E contraiu ódio eterno pelos verdadeiros esquerdistas, que expuseram a cumplicidade dos PC’s com a burguesia (o PC francês tudo fez para minar o apoio dos operários à revolução que já estava nas ruas, enquanto o italiano compartilhou o poder com ninguém menos que a Democracia Cristã, podre até a medula).

Então, mesmo sem ter identificação ou simpatia pelo Demétrio Magnoli, não posso deixar de aplaudir as estocadas certeiras que ele deu no Mino Carta, na Folha de S. Paulo.

Começa citando a ode ao golpe de 1964 que o próprio Mino fez publicar na Veja de 1º de abril de 1970 (ou seja, o editorial que ele assinava com suas iniciais, MC), ajudando os milicos a soprarem as seis velinhas:

Propostos como solução natural para recompor a situação turbulenta do Brasil de João Goulart, os militares surgiram como o único antídoto de seguro efeito contra a subversão e a corrupção (…). 

Mas, assumido o poder, com a relutância de quem cultiva tradições e vocações legalistas, eles tiveram de admitir a sua condição de alternativa única. E, enquanto cuidavam de pôr a casa em ordem, tiveram de começar a preparar o país, a pátria amada, para sair da sua humilhante condição de subdesenvolvido. Perceberam que havia outras tarefas, além do combate à subversão e à corrupção —e pensaram no futuro.

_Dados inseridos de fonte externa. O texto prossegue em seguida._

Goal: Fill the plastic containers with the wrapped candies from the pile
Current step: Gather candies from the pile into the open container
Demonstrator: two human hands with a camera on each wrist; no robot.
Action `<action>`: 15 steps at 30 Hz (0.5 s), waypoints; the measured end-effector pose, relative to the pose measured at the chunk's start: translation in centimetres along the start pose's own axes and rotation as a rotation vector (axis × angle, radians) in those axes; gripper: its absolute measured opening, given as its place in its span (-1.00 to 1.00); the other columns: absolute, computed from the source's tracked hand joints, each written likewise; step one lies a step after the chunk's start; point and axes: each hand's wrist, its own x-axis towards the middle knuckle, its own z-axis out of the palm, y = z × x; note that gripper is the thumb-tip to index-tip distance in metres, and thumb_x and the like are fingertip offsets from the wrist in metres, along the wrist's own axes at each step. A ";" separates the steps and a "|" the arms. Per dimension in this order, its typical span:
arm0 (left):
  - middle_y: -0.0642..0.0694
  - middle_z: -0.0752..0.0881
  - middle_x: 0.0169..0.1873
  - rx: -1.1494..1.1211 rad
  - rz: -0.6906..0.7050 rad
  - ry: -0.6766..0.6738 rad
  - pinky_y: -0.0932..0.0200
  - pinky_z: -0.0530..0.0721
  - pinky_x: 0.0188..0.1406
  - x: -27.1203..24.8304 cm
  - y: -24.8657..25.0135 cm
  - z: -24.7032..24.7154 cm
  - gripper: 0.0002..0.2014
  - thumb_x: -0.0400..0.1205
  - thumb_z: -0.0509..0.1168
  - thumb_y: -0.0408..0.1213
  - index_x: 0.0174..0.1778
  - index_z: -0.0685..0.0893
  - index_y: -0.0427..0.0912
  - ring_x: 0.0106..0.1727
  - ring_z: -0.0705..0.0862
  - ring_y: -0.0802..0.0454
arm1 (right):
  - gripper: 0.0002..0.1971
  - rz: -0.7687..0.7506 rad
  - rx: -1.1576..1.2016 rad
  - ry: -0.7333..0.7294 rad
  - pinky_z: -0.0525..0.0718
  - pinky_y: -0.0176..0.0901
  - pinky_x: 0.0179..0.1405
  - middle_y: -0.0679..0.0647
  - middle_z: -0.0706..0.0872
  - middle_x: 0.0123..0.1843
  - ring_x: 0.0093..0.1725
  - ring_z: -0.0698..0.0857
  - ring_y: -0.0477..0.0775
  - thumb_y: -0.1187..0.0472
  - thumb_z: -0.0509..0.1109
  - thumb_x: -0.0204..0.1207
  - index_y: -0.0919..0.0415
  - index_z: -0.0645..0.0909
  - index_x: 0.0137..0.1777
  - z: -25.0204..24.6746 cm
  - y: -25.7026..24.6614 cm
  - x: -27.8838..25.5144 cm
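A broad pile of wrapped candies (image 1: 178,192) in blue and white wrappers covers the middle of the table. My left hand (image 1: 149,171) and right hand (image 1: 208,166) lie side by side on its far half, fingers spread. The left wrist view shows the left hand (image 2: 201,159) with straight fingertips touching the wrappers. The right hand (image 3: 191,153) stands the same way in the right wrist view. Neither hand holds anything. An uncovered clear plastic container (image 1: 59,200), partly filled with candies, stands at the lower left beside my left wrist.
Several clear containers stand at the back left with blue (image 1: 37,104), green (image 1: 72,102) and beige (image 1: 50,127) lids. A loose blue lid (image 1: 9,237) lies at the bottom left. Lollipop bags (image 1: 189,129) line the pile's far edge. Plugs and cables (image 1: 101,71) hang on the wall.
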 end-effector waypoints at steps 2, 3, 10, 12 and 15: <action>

Como polemista, Magnoli fez picadinho…

Hoje, muitos companheiros desavisados mostram deferência e respeito por esse sujeitinho que via os Ustras e Curiós como “único antídoto de seguro efeito contra a subversão e a corrupção” (exatamente a desculpa esfarrapada que utilizaram para a usurpação do poder), atribuía-lhes relutância em incidirem nas práticas hediondas (todos que passamos pelas câmaras de tortura podemos afiançar que, sádicos como eram, eles extraíam visível prazer do que faziam), louvava a preocupação deles com o futuro (qual, a de assegurarem a própria impunidade antes de serem enxotados?) e a firmeza com que botavam “a casa em ordem” (nela impondo a paz dos cemitérios!)

Espero que doravante passem a ser mais seletivos em suas devoções, não engolindo gato por lebre.

Enfim, está certíssimo o Magnoli ao jogar na cara do Mino o seguinte:

Enquanto Paulo Malhães lançava corpos em rios, Mino Carta batia bumbo para Médici.

…do lobista do Berlusconi.

A censura não tem culpa: os censores proibiam certos textos, mas nunca obrigaram a escrever algo.

Os proprietários da Abril não têm culpa (ou melhor, são culpados apenas pela seleção do diretor de Redação): segundo depoimento (nesse caso, insuspeito) de um antigo editor da revista e admirador do chefe, hoje convertido, como ele, ao lulismo, Carta dispunha de tal autonomia que os Civita só ficavam sabendo do conteúdo da Veja depois de completada a impressão.

Desta vez, mesmo que encontre uma insuspeitada e até agora inexistente coragem, de nada lhe adiantará. Não existe resposta nem justificativa possíveis.